Intervention de Michel Larive

Réunion du mercredi 26 février 2020 à 15h00
Commission des affaires culturelles et de l'éducation

Photo issue du site de l'Assemblée nationale ou de WikipediaMichel Larive :

Monsieur le ministre, votre projet de loi sert votre objectif de libéralisation économique du secteur audiovisuel public comme privé. Les publicitaires et les financiers jubilent : vous leur accordez ce qu'ils réclamaient depuis longtemps, à savoir le recours au placement de produit, la publicité sur écran partagé pendant les retransmissions des manifestations sportives, ou encore une troisième coupure publicitaire pour les films d'une durée supérieure à deux heures.

La loi interdisait jusqu'à présent la diffusion de films certains jours pour inciter les téléspectateurs à se rendre au cinéma. Cette mesure, qui visait à l'origine à atténuer la pression concurrentielle de la télévision sur le cinéma, a contribué à permettre le développement du septième art dans notre pays. Si votre projet de loi venait à être adopté, cette grille horaire de programmation des oeuvres cinématographiques n'existerait plus, et cela aurait les conséquences que je vous laisse imaginer.

Votre texte ne garantit en aucun cas la liberté d'expression, pourtant fondamentale et indispensable au bon fonctionnement de notre République. Vous vous appuyez sur un système extra-judiciaire pour régler les différends entre les plateformes de vidéos en ligne et leurs utilisateurs. La future ARCOM se verra confier des pouvoirs dont l'exercice devrait normalement être confié à un juge judiciaire. L'utilisation de systèmes de filtrage automatisé par les plateformes Facebook, Twitter, YouTube et consorts ne préserve absolument pas la liberté d'expression sur internet, et ne prémunit en rien contre les risques de censure auxquels sont exposés nos concitoyennes et nos concitoyens.

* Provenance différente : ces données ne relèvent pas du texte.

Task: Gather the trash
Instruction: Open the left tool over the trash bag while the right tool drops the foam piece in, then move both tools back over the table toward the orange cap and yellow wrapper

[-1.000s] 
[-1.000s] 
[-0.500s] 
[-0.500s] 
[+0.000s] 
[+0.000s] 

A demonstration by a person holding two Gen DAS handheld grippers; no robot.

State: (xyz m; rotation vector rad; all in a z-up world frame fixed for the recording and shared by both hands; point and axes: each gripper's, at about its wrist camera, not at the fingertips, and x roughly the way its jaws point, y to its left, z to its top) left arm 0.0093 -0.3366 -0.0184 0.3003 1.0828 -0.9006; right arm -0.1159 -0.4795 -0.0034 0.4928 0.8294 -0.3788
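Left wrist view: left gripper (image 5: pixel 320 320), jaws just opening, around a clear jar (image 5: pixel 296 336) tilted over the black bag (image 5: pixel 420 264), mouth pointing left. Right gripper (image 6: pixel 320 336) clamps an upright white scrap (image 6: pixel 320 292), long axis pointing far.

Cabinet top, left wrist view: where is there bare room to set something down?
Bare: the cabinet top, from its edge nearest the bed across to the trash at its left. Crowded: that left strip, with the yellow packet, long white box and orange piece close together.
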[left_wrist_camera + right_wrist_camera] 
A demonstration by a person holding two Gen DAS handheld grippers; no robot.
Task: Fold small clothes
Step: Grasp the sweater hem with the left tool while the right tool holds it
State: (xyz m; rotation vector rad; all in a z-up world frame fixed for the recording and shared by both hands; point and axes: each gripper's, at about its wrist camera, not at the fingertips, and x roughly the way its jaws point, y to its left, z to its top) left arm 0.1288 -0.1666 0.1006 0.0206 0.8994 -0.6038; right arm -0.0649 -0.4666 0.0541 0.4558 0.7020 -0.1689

De plus, la transposition de la directive SMA entérine la méthodologie de contrôle des publications par les plateformes, faisant d'internet un lieu de surveillance généralisée. Dans l'article 59 de votre projet, vous créez une holding France Médias, regroupant France Télévisions, France Médias Monde, l'INA et Radio France. Vous réinventez l'ORTF, une ORTF 2.0 peut-être, mais qui ne sera jamais qu'une sous-BBC à la française, sans moyens pérennes et sans garanties d'indépendance, ce qui va à l'encontre de la mission initiale du service public de l'audiovisuel. La composition de son conseil d'administration et la nomination de son président par le chef de l'État inscriront dans les faits la dépendance de cette entité vis-à-vis du pouvoir en place.

Par la création de ce centralisme médiatique, vous mettez fin à la pluralité d'expression qui faisait de notre service public le reflet des spécificités de nos territoires et de la complexité des centres d'intérêt des Françaises et des Français. J'en veux pour preuve le fait que la musique, en tant que mission de service public, disparaît des attributions de France Médias, alors que les prérogatives de Radio France la mentionnaient. Ce projet de destruction du service public audiovisuel est accompagné par les actuelles directions de ces médias, pour lesquels la variable d'ajustement à vos injonctions réside immanquablement dans la masse salariale. Votre texte entérine la feuille de route de la Commission européenne, qui impose l'autorégulation des acteurs du marché audiovisuel, au détriment, bien entendu, de l'action publique.

La France insoumise entend proposer une alternative à votre projet destructeur. En effet, l'État doit investir dans l'audiovisuel en valorisant la création culturelle, le pluralisme démocratique et la diversité. Nous devons par ailleurs garantir la liberté d'expression sur internet en interdisant la surveillance généralisée, en rendant obligatoire une intervention humaine avant tout blocage de contenu et en sanctionnant les plateformes qui pratiquent outrageusement la censure. Nous proposerons d'imposer l'interopérabilité pour contrecarrer le monopole des géants d'internet. Enfin, l'ARCOM doit voir ses compétences redéfinies : les litiges relevant de la liberté d'expression doivent être confiés à l'autorité juridictionnelle. Nous proposerons donc, par voie d'amendement, la création d'un service public judiciaire dédié et la création d'un Conseil national des médias, véritable contre-pouvoir citoyen qui garantira le pluralisme des opinions et des supports d'information.